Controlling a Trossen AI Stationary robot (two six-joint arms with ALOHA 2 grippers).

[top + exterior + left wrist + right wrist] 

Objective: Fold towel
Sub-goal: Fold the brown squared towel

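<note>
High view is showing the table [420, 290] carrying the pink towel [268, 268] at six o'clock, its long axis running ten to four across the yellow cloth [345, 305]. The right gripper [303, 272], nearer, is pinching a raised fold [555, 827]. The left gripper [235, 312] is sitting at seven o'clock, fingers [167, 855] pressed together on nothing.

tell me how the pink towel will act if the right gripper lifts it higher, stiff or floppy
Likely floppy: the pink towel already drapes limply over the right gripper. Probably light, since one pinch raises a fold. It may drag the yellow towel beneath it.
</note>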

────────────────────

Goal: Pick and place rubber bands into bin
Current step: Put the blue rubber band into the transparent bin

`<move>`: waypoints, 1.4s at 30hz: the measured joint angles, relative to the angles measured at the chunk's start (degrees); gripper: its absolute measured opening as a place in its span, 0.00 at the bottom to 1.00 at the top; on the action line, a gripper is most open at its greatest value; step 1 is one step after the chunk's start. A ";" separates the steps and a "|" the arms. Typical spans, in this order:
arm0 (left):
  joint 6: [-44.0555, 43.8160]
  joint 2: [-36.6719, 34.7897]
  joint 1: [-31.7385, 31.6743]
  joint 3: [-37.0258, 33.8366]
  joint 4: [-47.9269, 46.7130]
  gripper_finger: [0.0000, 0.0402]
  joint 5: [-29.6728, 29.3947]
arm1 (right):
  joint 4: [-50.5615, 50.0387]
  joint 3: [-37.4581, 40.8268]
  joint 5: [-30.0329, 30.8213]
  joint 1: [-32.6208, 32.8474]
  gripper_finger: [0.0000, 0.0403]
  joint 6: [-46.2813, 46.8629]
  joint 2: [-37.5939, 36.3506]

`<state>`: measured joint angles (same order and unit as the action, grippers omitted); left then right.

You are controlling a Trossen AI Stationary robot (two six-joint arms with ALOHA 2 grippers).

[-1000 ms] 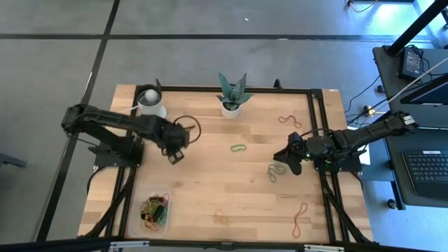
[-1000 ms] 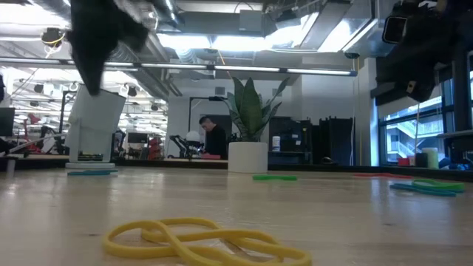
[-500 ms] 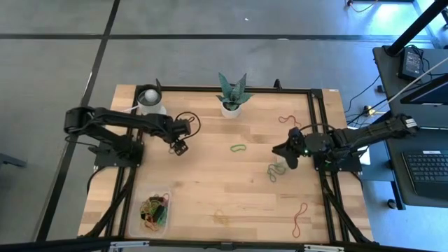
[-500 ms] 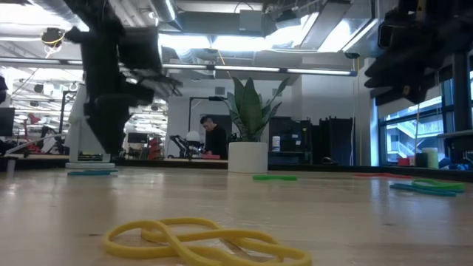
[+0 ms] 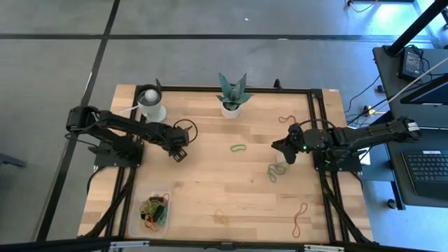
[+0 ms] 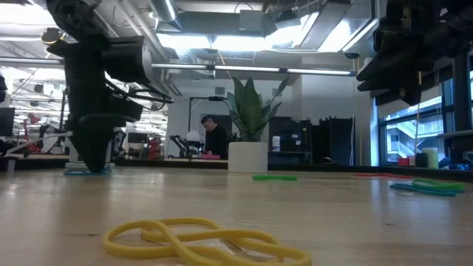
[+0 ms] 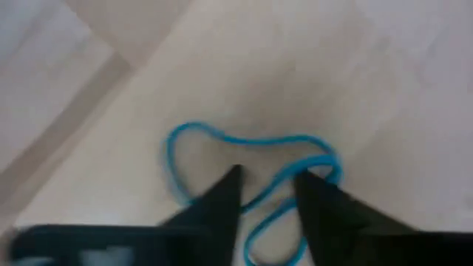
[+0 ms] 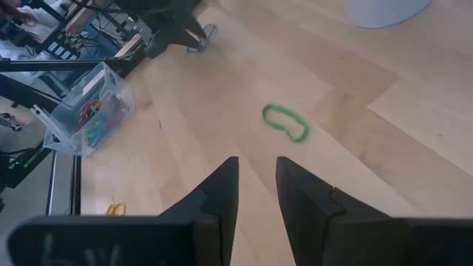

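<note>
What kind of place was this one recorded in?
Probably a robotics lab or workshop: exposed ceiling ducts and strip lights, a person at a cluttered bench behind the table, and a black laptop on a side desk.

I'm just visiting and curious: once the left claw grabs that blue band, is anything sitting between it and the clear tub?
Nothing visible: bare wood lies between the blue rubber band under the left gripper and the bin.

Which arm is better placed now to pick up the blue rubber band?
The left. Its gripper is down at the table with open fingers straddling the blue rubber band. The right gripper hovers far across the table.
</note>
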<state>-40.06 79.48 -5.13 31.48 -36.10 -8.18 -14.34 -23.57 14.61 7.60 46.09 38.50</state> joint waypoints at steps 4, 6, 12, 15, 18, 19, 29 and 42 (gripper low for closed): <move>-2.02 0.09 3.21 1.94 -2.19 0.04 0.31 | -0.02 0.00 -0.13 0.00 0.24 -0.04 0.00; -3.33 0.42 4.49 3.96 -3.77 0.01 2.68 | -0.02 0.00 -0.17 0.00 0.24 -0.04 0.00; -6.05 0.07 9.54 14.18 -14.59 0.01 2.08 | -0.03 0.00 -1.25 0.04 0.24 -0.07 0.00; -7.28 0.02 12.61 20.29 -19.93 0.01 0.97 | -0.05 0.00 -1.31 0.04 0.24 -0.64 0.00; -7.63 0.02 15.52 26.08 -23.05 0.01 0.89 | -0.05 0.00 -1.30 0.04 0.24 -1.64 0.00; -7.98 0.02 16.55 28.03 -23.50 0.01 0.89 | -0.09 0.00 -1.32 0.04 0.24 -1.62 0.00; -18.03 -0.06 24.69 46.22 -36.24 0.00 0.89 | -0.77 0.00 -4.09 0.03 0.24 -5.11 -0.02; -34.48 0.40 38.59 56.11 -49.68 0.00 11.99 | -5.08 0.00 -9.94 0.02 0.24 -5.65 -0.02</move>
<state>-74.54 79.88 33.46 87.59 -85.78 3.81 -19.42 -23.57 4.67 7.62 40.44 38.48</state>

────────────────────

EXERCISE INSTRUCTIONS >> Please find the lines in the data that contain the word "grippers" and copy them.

ANSWER TO THIS TASK >>
Controlling a Trossen AI Stationary robot (two six-joint arms with ALOHA 2 grippers).
`<state>`: measured joint angles (same order and unit as the action, grippers omitted); left then right.
You are controlling a Trossen AI Stationary robot (two six-joint arms with ALOHA 2 grippers).

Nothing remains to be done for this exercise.